======== Data
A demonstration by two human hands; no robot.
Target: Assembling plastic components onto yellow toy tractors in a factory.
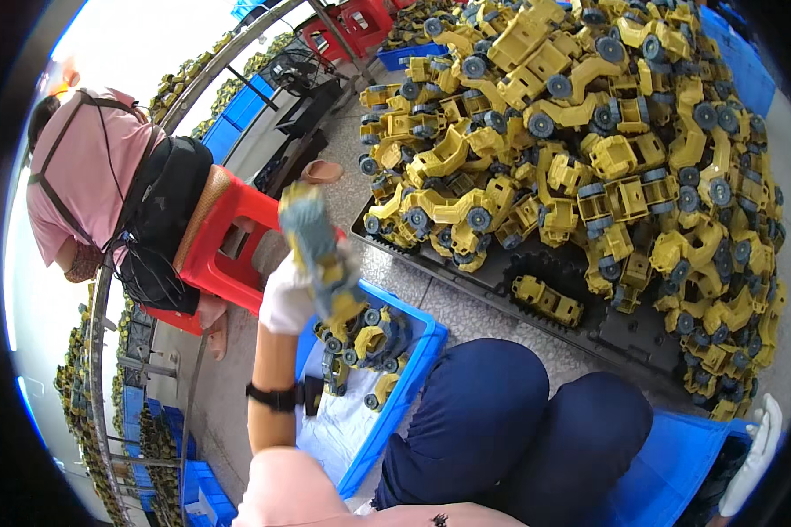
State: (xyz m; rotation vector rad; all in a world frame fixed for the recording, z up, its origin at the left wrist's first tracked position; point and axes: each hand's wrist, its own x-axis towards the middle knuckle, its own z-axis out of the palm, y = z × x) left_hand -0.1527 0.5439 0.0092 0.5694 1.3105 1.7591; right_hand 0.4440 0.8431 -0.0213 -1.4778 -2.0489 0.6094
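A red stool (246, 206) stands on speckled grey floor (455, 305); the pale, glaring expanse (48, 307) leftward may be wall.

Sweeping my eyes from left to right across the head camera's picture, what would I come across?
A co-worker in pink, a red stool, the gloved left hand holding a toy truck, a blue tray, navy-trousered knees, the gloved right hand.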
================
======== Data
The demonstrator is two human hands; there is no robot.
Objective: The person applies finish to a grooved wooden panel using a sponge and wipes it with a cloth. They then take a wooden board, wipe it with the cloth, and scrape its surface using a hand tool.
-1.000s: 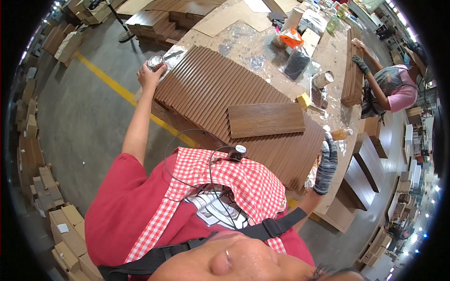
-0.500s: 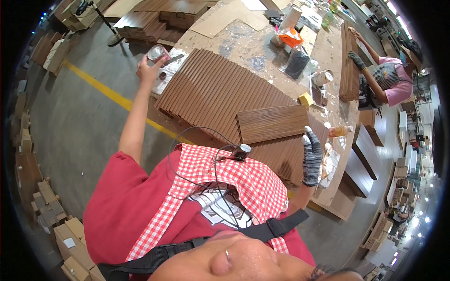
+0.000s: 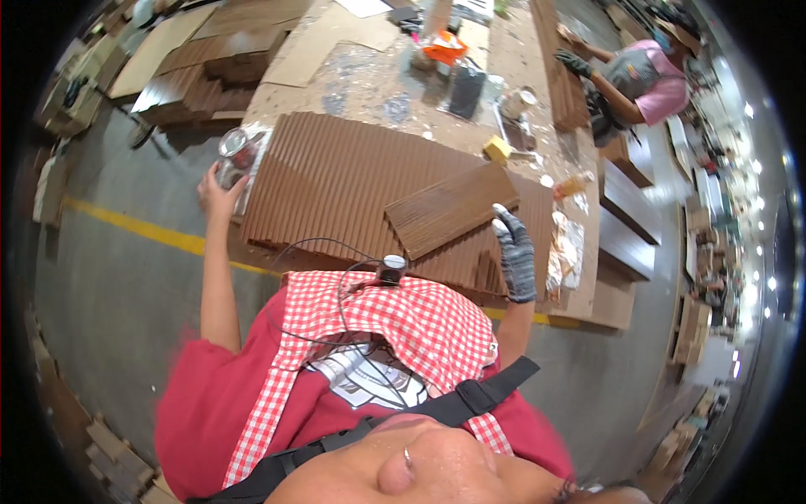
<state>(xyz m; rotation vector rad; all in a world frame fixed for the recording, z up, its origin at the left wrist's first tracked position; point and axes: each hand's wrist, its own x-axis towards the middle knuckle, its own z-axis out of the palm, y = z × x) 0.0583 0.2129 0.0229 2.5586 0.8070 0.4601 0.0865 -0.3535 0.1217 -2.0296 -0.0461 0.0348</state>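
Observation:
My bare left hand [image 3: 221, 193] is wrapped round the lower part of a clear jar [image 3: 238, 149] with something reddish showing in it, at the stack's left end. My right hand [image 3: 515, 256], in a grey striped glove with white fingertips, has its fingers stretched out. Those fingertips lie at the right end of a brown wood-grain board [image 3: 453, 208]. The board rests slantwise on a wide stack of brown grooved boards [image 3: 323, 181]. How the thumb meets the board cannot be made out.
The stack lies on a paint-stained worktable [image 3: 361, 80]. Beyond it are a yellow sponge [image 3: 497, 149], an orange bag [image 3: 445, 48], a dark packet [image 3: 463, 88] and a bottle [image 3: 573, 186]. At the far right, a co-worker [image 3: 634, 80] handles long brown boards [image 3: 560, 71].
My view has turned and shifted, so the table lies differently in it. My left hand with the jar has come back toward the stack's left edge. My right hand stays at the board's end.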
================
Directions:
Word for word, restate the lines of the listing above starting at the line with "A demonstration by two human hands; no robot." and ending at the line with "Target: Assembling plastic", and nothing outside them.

Result of the task:
A demonstration by two human hands; no robot.
Target: Assembling plastic components onto yellow toy tractors in a factory.

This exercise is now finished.